When you’re on a smaller team and everyone does things the same way by using a de facto standard communicated out-of-writing it’s not so bad. When you start dealing with larger teams and have old code in need of a refactor it certainly helps to try to unify everyone’s efforts.
“Thinking outside the box” is indeed dangerous when you’re not looking for… well, it’s probably dangerous period. A scientist thinking outside the box might end up with VX gas.
I’ve seen frequent incidents here that are WTF Worthy. Like a website where all the links make Javascript calls to location.replace(“”) and where all the content of pages is essentially in include files instead of in a stable framework of template pages and where there’s only one real page in a site and the content of the pages is replaced based on a query string parameter.

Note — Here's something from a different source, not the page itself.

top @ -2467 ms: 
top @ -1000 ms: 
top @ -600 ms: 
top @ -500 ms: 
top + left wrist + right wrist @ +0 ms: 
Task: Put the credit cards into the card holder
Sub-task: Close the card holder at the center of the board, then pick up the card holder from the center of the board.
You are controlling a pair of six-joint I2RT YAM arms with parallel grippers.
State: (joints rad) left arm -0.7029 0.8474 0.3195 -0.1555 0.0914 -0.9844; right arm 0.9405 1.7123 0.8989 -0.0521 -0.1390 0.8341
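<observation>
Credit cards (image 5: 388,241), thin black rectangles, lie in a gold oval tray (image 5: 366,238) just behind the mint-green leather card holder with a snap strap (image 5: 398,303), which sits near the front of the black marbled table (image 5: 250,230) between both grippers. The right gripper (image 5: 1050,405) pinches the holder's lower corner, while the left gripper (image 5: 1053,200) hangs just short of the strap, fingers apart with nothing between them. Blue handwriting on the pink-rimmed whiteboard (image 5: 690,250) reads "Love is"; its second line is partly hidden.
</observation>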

“Outside (of) the box” is outside the limits of tested, structured, and working processes. Ideas get inthe box from the free thinking outside, but just working outside is going to be chaos.
If you really want someone who “thinks outside the box” you should probably append “… to find what’s in other boxes” or “… to form new tested, structured, and working processes for our company.”
On a related/unrelated note: Taco Bell’s have been paired up with various other restaurants in the dual occupancy model. One of the funniest instances of these pairings was a Taco Bell with a Backyard Burger in it. You can “think outside the bun” and get a burrito or you can go to Taco Bell for a burger and toss that slogan right out.
Thanks for writing again. I’d almost lost hope!